La chiusura della centrale di Ignalina ha aperto così un grande dibattito in Lituania, in quanto il Paese è divenuto dipendente, nel campo energetico, dalla Russia. Con la collaborazione dell’Estonia, della Lettonia e dell’azienda giapponese Hitachi, il governo lituano ha progettato una nuova centrale nei pressi di Visaginas. Il parlamento lituano ha però deciso con un voto a maggioranza assoluta di affidare la decisione al popolo sovrano, attraverso un referendum.

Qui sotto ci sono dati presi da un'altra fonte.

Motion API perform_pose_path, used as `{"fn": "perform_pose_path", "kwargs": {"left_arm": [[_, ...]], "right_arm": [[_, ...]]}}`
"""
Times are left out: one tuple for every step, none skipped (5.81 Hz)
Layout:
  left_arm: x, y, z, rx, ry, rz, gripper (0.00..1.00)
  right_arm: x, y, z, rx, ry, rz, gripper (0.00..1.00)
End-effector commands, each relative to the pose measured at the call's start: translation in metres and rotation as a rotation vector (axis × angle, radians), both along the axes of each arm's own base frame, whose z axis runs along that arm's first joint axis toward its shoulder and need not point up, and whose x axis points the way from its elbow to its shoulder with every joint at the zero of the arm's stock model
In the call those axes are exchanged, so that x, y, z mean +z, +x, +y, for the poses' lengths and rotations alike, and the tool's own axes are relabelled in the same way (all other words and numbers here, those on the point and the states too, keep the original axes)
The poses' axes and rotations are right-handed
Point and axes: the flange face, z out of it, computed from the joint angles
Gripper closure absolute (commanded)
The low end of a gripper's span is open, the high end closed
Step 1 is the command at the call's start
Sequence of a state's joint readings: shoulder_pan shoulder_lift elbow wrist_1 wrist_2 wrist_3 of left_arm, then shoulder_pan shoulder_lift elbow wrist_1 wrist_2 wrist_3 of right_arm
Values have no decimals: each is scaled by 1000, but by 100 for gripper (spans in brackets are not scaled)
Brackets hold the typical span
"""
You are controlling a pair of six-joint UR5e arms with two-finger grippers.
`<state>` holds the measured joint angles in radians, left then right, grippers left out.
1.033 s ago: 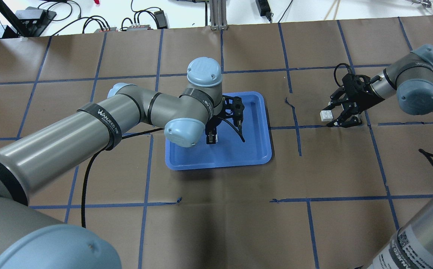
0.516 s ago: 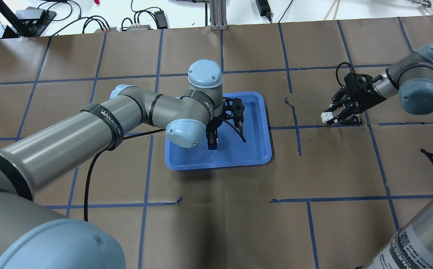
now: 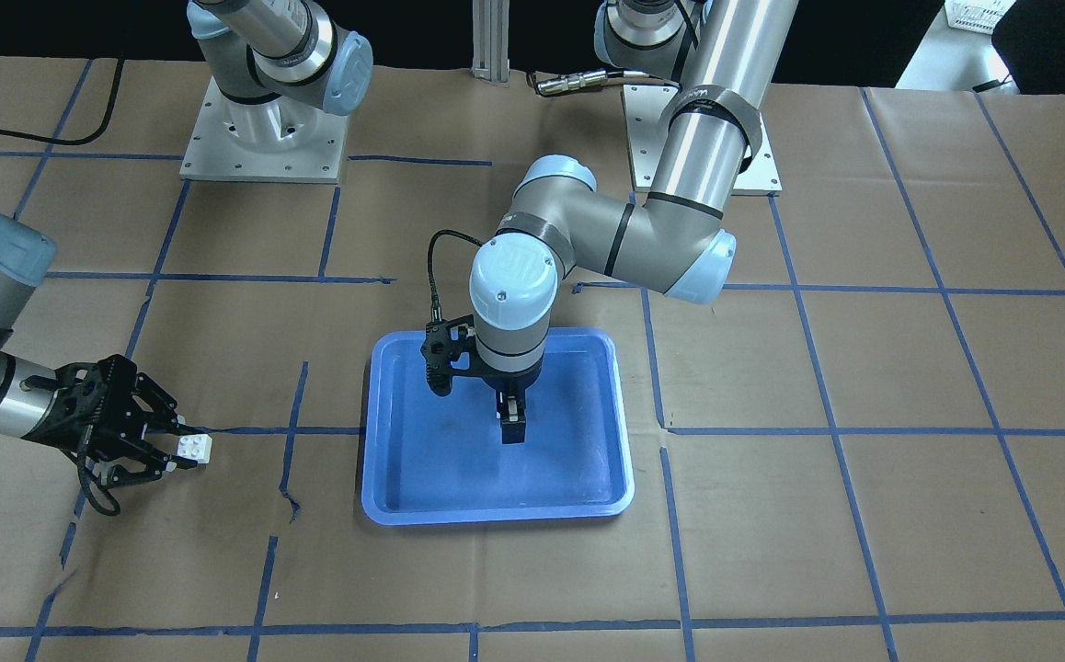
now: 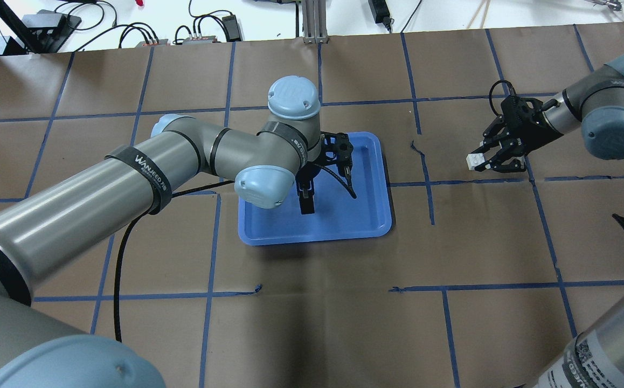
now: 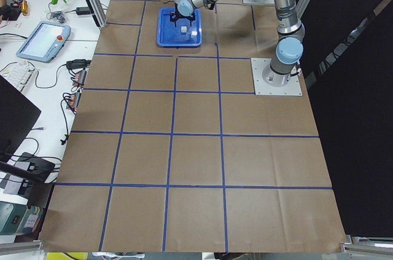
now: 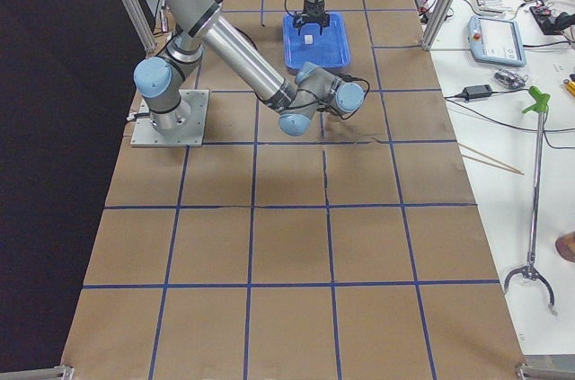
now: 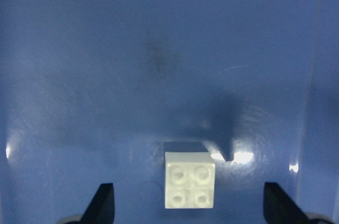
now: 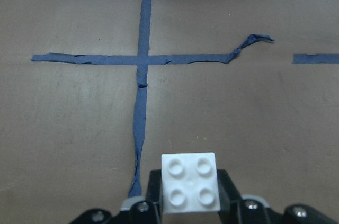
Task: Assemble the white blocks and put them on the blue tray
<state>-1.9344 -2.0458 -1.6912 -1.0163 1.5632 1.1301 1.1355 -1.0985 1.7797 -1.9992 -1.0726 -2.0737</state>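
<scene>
The blue tray (image 4: 344,226) lies mid-table. One white block (image 7: 189,180) lies studs-up on its floor; it also shows in the exterior left view (image 5: 182,28). My left gripper (image 4: 306,205) points straight down over it, and its open fingers (image 7: 103,205) stand wide on either side without touching it. In the overhead view the gripper hides this block. My right gripper (image 4: 479,160) is out to the right of the tray, shut on the other white block (image 4: 473,160), and holds it just above the paper. The held block shows studs-up in the right wrist view (image 8: 189,181).
Brown paper with a blue tape grid covers the table (image 4: 323,302). A torn tape strip (image 4: 425,161) lies between the tray and my right gripper. Cables and power supplies (image 4: 199,32) lie along the far edge. The left arm's elbow (image 4: 258,186) overhangs the tray's left side.
My right gripper has drawn back a little toward the far right with the white block in it. My left wrist has shifted slightly and now hides the tray's block in the overhead view.
</scene>
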Motion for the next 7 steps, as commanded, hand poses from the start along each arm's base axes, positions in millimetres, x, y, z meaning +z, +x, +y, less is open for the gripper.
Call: {"fn": "perform_pose_path", "kwargs": {"left_arm": [[73, 9, 19, 13, 29, -10, 2], [107, 15, 30, 16, 50, -21, 2], [133, 21, 48, 16, 64, -30, 1], [160, 26, 60, 16, 45, -21, 2], [170, 35, 74, 24, 54, -24, 1], [204, 41, 87, 48, 37, -18, 2], [212, 55, 87, 158, 35, -23, 2]], "right_arm": [[32, 6, 3, -32, -23, 20, 67], [47, 16, 4, -64, -30, -6, 68], [55, 27, 6, -68, -35, -17, 68], [54, 65, 10, -12, -34, -21, 68], [58, 98, 13, 43, -40, -22, 68], [66, 121, 14, 82, -72, -13, 68], [63, 142, 18, 88, -70, -11, 69]]}}
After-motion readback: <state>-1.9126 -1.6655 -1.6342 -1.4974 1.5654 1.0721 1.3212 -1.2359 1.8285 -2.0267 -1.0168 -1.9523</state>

Il 14 ottobre i lituani sono stati chiamati così alle urne, non solo per rinnovare il Parlamento unicamerale del Paese, ma anche per prendere l’importante decisione circa la costruzione della nuova centrale di Visaginas. Il 64,77% dei votanti (affluenza pari al 52,58% degli aventi diritto) si è dichiarato contro la costruzione della nuova centrale, con delle punte che hanno superato il 70% nelle province più prossime al sito designato per la nuova centrale.

Dopo il referendum italiano dello scorso anno, ecco un nuovo segnale che viene dai popoli europei, che sono sempre più coscienti dei pericoli insiti nell’energia nucleare, e che vi rinunciano anche a costo di essere dipendenti da altri Paesi.